Having roots deeply embedded in history can also be perceived in Le Désert through a number of Middle Eastern references, aphorisms, proverbs, stories, fantastic tales based in oral tradition called khurafa and written following the model of A Thousand and One Nights or the maqâmat (sessions), short stories that depict a conversation between the characters, a tradition supplied by tales from Muslim travelers.  This practice cannot help but call to mind the author’s childhood memories: “This way of telling stories is something I absorbed with my mother’s milk […] My mother told me hundreds of stories.  One source for these tales was my father’s workshop.  Whenever my father went off to do some errands, the worker would tell me stories […]  A tale within a tale, I’ve heard that thousands of times” (XXIV).  But in terms of historiography, it is also a possible plea in favor of rehabilitating oral story-telling.

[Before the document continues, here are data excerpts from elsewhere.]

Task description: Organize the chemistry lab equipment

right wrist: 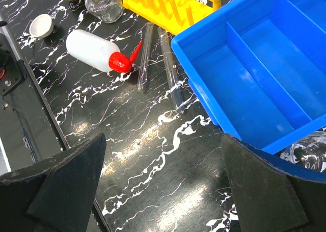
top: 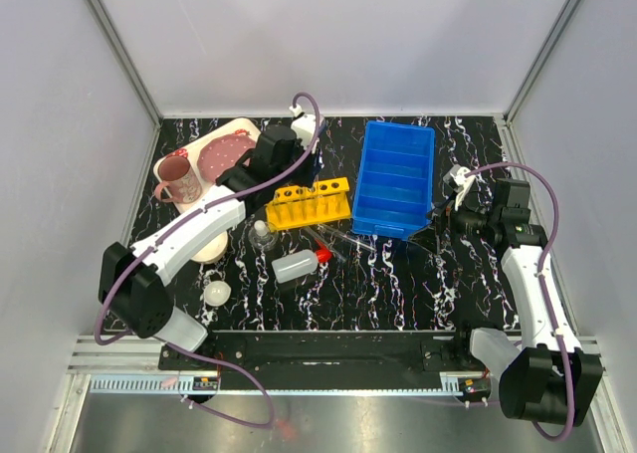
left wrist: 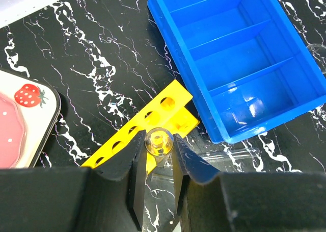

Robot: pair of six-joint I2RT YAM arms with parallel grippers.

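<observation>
Black, white-veined tabletop (top: 378, 284), pale walls on three sides. Left claw (left wrist: 157, 146) is narrow and closed on a clear test tube (left wrist: 157, 142) — I see it end-on, a round glass rim pinched between my two dark fingers (left wrist: 125, 163). It hangs over the yellow tube rack (left wrist: 178, 93), above the row of holes toward one end; whether its lower end sits in a hole I cannot tell. The rack stands mid-table, just left of the blue divided bin (top: 398, 179). Right claw (right wrist: 163, 191) is spread wide and holds nothing, hovering over bare tabletop off the bin's near corner. From that wrist I see two loose test tubes (right wrist: 170, 69) lying flat side by side between the rack and the bin, the one on the bin's side just beside its wall. The squeeze bottle (right wrist: 94, 49) lies on its side, its red nozzle aimed at the tubes with the tip just beside the nearer one. The glass flask (top: 263, 236) stands upright on the near side of the rack's left end. The small white dish (top: 216, 293) sits apart, toward the near left. Not lab gear: a strawberry tray (top: 214, 154) at far left carrying a pink mug (top: 180, 179) — and a white bowl (top: 209, 249) partly hidden under my left arm.
</observation>
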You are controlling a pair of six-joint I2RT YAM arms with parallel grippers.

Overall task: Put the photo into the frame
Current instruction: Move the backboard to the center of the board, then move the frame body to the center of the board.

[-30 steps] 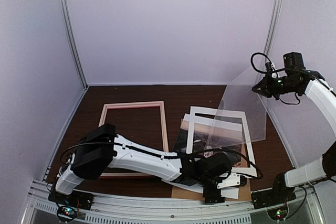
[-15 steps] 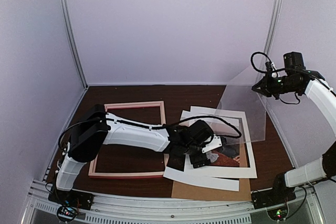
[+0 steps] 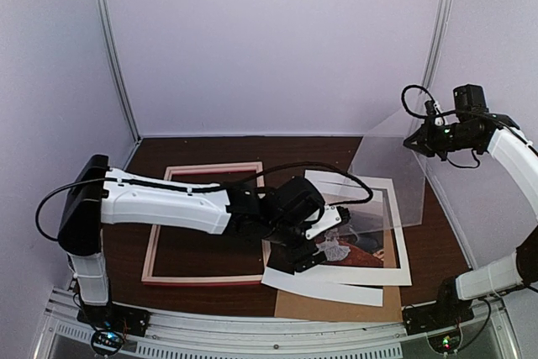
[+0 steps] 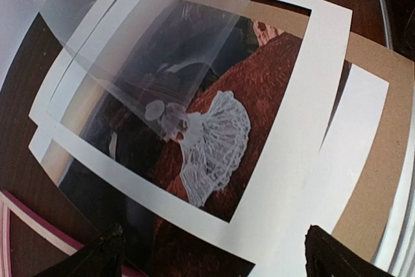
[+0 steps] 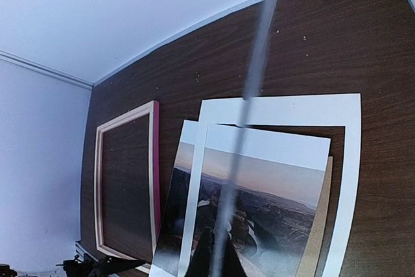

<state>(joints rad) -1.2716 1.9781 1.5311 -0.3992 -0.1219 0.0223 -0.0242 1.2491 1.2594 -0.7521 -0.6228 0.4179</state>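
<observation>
Reaching over, the left claw (image 3: 324,243) is hanging wide open just above the photo (image 4: 259,89), gripping nothing. The photo is lying under the white mat (image 4: 305,108) on the brown board (image 4: 373,160), just beside the frame (image 3: 210,168), which is lying flat with nothing in it. The right claw (image 3: 418,142) is pinching the clear sheet (image 3: 391,174) and holding it up high. I think the picking-up step is starting: the left claw is going to need a photo edge, sliding it from under the mat.
</observation>
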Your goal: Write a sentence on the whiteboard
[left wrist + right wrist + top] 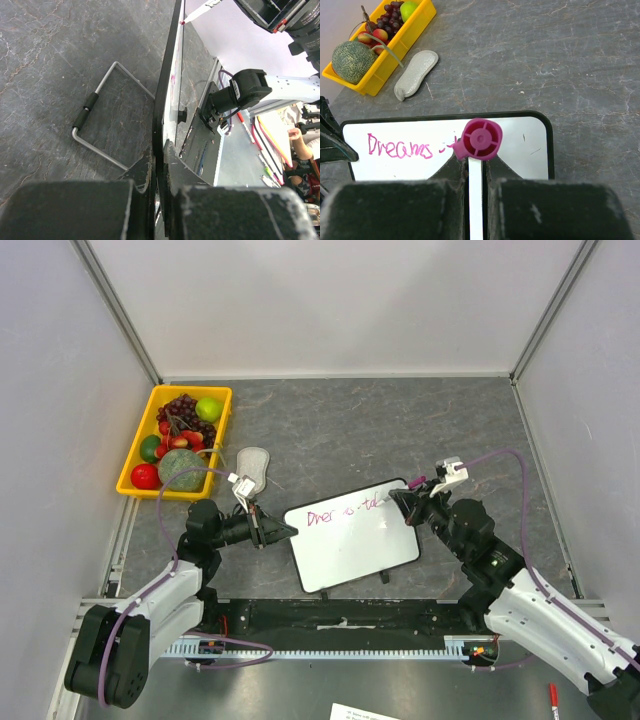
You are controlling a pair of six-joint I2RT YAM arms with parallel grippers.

Having deep roots in tradition does not, however, prevent Memmi from having recourse to humor and irony.  As he points out: “I got a lot enjoyment out of writing it, and I hope readers will have just as much pleasure in reading it” (XXXVI).  It is with this quotation by Albert Memmi that Judith Roumani concludes her introduction to this work, translated in a thoroughly magisterial manner.  Le Désert is undeniably a literary reference work in the rich biography of this writer and university professor who never ceased leading the cause for plurality within the universal and for a universality that is always present within plurality.


1 Le scorpion ou la confession imaginaire, Paris, Gallimard, 28.



* Ewa Tartakowsky holds a Ph.D. in sociology. She is a researcher at the Centre Max Weber and teaches in the Department of Sociology at the Université de Paris Ouest Nanterre La Défense.